O embaixador da Rússia, no Brasil, Sergey Akopov, chega nesta quinta-feira (13) para uma visita de dois dias ao Estado. Estão agendados encontros com representantes do agronegócio, das indústrias e com o governador Silval Barbosa. Apesar de um embargo às carnes bovinas e suínas produzidas no Estado desde junho do ano passado, a agenda de compromissos prevê visitas de cortesias e nenhum entendimento para a reabertura do comércio entre a Rússia, maior importador da carne estadual, e Mato Grosso, maior produtor de carne bovina do país e detentor do maior rebanho nacional de gado com mais de 29 milhões de cabeças.

 
“Mato Grosso não pode abrir mão do mercado russo, que já foi o mais importante para a carne produzida no Estado.

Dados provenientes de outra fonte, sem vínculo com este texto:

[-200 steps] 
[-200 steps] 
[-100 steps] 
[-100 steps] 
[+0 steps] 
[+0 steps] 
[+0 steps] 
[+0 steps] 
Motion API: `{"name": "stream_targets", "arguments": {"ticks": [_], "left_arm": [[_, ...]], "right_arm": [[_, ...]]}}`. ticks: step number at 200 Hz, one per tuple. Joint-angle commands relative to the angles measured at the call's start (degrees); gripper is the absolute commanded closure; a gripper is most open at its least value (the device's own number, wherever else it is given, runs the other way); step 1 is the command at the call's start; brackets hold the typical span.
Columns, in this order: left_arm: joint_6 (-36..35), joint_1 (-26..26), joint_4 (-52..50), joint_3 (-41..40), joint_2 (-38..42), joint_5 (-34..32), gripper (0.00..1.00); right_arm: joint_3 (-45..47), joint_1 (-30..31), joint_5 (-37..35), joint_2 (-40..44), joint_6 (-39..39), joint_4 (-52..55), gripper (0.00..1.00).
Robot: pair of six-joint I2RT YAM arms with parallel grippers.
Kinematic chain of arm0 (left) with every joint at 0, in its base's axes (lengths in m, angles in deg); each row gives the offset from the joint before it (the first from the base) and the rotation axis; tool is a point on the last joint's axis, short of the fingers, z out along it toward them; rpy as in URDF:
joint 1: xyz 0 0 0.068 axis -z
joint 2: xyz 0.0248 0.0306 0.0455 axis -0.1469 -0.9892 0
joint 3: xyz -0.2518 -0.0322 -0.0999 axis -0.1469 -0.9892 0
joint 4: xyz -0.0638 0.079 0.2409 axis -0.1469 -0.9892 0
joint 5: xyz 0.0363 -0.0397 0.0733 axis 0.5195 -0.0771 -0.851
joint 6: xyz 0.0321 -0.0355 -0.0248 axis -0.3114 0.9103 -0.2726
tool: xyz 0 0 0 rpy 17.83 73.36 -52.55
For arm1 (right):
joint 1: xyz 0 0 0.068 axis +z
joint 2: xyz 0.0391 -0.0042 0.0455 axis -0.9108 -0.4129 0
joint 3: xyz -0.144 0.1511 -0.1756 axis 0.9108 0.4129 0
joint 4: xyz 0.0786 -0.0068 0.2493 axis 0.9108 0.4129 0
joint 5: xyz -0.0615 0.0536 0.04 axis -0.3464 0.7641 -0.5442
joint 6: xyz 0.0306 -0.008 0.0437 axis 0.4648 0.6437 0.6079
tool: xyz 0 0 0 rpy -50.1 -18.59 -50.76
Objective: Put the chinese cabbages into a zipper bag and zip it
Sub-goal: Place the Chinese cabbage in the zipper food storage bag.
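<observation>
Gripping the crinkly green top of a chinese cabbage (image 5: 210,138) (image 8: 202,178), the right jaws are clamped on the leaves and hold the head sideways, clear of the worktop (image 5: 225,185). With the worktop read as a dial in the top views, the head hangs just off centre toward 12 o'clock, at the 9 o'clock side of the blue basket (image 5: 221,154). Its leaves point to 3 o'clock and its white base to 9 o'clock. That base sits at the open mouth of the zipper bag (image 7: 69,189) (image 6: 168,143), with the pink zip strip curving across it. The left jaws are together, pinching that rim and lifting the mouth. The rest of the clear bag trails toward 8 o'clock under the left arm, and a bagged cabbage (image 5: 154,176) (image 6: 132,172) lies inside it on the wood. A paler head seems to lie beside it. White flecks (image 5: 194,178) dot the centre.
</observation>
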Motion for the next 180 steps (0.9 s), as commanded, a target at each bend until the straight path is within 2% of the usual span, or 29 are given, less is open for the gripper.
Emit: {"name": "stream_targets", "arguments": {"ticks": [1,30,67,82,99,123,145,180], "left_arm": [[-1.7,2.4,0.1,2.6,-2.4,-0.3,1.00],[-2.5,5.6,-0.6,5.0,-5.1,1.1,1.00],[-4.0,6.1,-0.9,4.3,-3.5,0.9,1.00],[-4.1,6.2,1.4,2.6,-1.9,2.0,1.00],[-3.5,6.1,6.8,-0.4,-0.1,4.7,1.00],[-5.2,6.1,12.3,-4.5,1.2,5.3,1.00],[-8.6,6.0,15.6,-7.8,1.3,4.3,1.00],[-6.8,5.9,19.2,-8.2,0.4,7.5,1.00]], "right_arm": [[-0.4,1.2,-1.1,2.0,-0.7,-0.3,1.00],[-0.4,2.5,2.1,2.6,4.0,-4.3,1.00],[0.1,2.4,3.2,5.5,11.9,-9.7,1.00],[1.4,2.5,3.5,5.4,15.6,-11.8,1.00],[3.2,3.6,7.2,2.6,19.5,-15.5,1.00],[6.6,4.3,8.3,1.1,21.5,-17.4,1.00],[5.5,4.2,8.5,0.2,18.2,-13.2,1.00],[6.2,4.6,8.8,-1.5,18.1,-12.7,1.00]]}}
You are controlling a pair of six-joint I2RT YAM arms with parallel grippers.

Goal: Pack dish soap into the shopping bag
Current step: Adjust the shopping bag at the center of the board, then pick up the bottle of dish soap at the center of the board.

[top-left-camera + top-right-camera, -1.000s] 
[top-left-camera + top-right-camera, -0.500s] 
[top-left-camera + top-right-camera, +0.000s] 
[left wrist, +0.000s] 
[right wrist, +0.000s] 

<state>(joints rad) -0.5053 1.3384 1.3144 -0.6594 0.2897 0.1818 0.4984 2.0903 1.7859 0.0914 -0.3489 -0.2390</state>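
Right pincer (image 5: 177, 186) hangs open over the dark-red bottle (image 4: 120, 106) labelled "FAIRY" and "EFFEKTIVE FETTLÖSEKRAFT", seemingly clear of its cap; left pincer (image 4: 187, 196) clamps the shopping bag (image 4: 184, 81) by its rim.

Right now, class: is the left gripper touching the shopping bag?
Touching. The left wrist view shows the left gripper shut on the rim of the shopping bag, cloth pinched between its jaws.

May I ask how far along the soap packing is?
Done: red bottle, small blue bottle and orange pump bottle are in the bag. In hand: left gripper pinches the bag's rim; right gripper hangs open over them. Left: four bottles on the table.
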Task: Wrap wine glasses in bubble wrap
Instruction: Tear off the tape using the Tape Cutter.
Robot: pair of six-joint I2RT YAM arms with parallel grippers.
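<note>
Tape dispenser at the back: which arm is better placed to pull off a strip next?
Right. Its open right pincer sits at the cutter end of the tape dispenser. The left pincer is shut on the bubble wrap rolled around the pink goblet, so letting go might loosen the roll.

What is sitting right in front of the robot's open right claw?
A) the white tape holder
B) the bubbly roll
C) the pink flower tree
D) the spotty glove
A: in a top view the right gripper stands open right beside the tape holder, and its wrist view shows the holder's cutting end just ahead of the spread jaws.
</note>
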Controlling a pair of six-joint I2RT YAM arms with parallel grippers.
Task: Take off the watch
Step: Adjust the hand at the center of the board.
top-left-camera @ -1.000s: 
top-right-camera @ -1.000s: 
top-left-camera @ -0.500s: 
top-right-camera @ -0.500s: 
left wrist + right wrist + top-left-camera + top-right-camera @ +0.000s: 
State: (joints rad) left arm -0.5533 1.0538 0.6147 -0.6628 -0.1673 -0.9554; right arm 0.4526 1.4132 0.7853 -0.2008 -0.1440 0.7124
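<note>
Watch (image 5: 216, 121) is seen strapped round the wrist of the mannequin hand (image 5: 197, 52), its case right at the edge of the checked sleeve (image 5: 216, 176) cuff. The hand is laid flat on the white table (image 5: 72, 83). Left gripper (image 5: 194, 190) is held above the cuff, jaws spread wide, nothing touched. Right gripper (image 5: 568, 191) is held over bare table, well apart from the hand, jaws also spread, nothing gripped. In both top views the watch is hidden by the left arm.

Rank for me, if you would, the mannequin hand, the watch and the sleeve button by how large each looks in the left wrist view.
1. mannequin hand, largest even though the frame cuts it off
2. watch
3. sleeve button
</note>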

O Mapa não está cumprindo seu papel enquanto governo nas negociações e na viabilização da retomada do comércio entre os países”, afirma o superintendente da Associação de Criadores de Mato Grosso (Acrimat), Luciano Vacari.
 
Com a suspensão da importação da carne brasileira desde junho de 2011, a Rússia reduziu sua participação nas exportações mato-grossenses de US$ 309,43 milhões em 2010 para US$ 212,94 em 2011 e atualmente não está mais nem mesmo entre os 30 países que mais compram do Estado.
 
Segundo Vacari, esta perda de mercado foi aparentemente suprida pelo aumento na participação de países como Venezuela, mas não significa que o problema não foi percebido. Apesar do pequeno crescimento de 3% nas exportações de carne de janeiro a julho deste ano, que passou de US$ 453 milhões para US$ 468 milhões, houve uma redução de 13% somente no volume de carnes congeladas embarcadas, que passou de 77 mil toneladas para 69 mil toneladas.
 
A participação da Rússia no mercado mato-grossense da carne exportada também reduziu. Em 2010 o país representava 26% do total e no ano seguinte caiu para 14%, sendo que neste ano sua participação é praticamente nula. De acordo com o Sindifrigo, cerca de 10 plantas eram habilitadas em Mato Grosso para exportar para a Rússia e tiveram que redirecionar suas vendas.